===== Recorded information =====

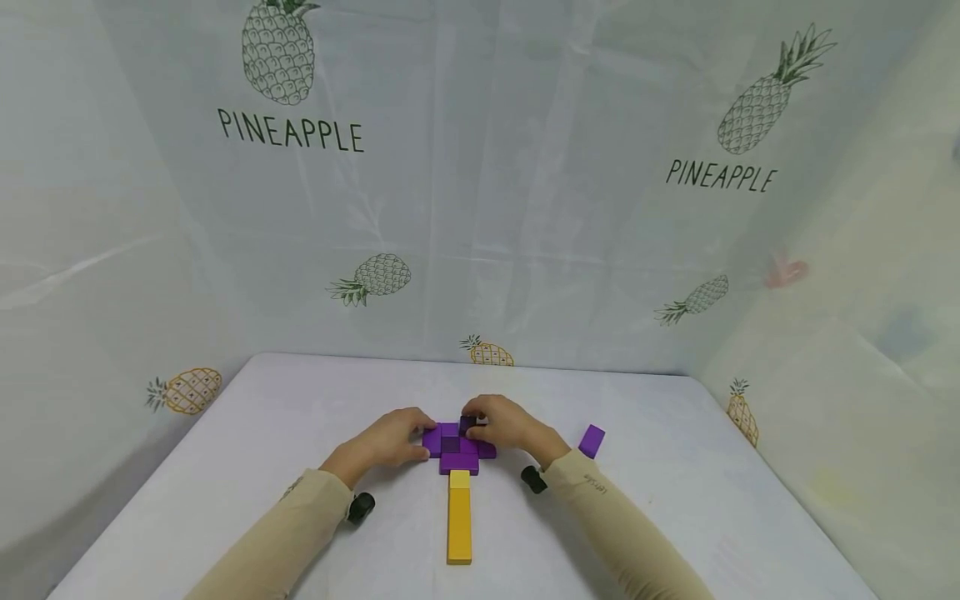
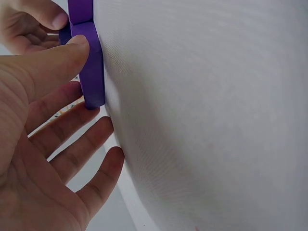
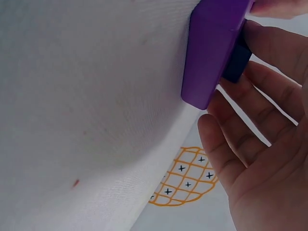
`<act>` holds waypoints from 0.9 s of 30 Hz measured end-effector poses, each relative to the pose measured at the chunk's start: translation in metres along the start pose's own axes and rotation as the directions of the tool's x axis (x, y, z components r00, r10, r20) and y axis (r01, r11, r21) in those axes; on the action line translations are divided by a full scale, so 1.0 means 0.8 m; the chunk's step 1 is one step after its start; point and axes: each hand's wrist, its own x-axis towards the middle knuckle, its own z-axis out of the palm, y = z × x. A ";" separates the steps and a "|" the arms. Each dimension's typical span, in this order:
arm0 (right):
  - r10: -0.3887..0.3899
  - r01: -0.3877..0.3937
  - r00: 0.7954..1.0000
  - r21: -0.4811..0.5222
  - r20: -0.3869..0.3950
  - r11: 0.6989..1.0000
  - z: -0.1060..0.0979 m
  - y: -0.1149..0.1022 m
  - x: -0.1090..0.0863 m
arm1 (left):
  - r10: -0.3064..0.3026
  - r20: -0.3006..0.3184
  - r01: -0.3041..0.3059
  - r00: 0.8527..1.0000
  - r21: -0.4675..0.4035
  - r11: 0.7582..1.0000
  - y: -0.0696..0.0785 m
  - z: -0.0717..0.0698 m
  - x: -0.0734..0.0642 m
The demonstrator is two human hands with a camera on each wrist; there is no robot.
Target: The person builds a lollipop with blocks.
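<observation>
Several purple blocks (image 1: 459, 464) lie together on the white table, with a dark block (image 1: 450, 444) among them. At the cluster's left end, my left hand (image 1: 388, 437) holds a purple block (image 2: 91, 72) between thumb and fingers. My right hand (image 1: 510, 423) pinches another small dark block (image 1: 467, 423) at the far right of the cluster. In the right wrist view this dark block (image 3: 237, 62) is against the upper face of a purple block (image 3: 209, 57). A yellow strip of blocks (image 1: 459, 525) runs from the cluster toward the near edge.
A loose purple block (image 1: 592, 441) lies to the right, beyond my right forearm. Black wrist cameras (image 1: 361, 507) hang by both sleeves. A pineapple-print curtain (image 1: 480, 208) stands behind the white table (image 1: 360, 383) and along its sides.
</observation>
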 end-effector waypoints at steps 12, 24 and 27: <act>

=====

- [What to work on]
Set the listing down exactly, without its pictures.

- [Exercise response]
`<act>` holds waypoints from 0.9 s of 30 Hz measured end-effector poses, each relative to the pose measured at the chunk's start: translation in metres along the start pose's own axes and rotation as the directions of the tool's x axis (x, y, z components r00, r10, r20) and y axis (r01, r11, r21) in those axes; on the action line translations are divided by a full scale, so 1.0 means 0.8 m; the chunk's step 1 is one step after its start; point and axes: each hand's wrist, its own x-axis towards the middle knuckle, its own z-axis out of the palm, y = z × x. A ";" separates the steps and a "|" the arms. Each dimension's typical span, in this order:
arm0 (right):
  - r10: -0.3887..0.3899
  - r01: -0.3877..0.3937
  - r00: 0.7954..1.0000
  - r21: -0.4811..0.5222
  - r20: -0.3869..0.3950
  - r11: 0.6989..1.0000
  - z: -0.1060..0.0979 m
  - y: -0.1149..0.1022 m
  - x: -0.1090..0.0863 m
arm1 (left):
  - r10: -0.3064..0.3026
  - r20: -0.3006..0.3184
  - r01: -0.3041..0.3059
  - r00: 0.8527..1.0000
  - r21: -0.4675..0.4035
  - r11: 0.7582..1.0000
  - y: -0.0696..0.0785 m
  - z: -0.0717..0.0698 m
  - x: -0.0734..0.0642 m
The demonstrator is two human hands with a camera on each wrist; there is no robot.
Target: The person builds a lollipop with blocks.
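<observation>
Several purple blocks (image 1: 459, 464) lie together on the white table, with a dark block (image 1: 450, 444) among them. At the cluster's left end, my left hand (image 1: 388, 437) holds a purple block (image 2: 91, 72) between thumb and fingers. My right hand (image 1: 510, 423) pinches another small dark block (image 1: 467, 423) at the far right of the cluster. In the right wrist view this dark block (image 3: 237, 62) is against the upper face of a purple block (image 3: 209, 57). A yellow strip of blocks (image 1: 459, 525) runs from the cluster toward the near edge.
A loose purple block (image 1: 592, 441) lies to the right, beyond my right forearm. Black wrist cameras (image 1: 361, 507) hang by both sleeves. A pineapple-print curtain (image 1: 480, 208) stands behind the white table (image 1: 360, 383) and along its sides.
</observation>
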 end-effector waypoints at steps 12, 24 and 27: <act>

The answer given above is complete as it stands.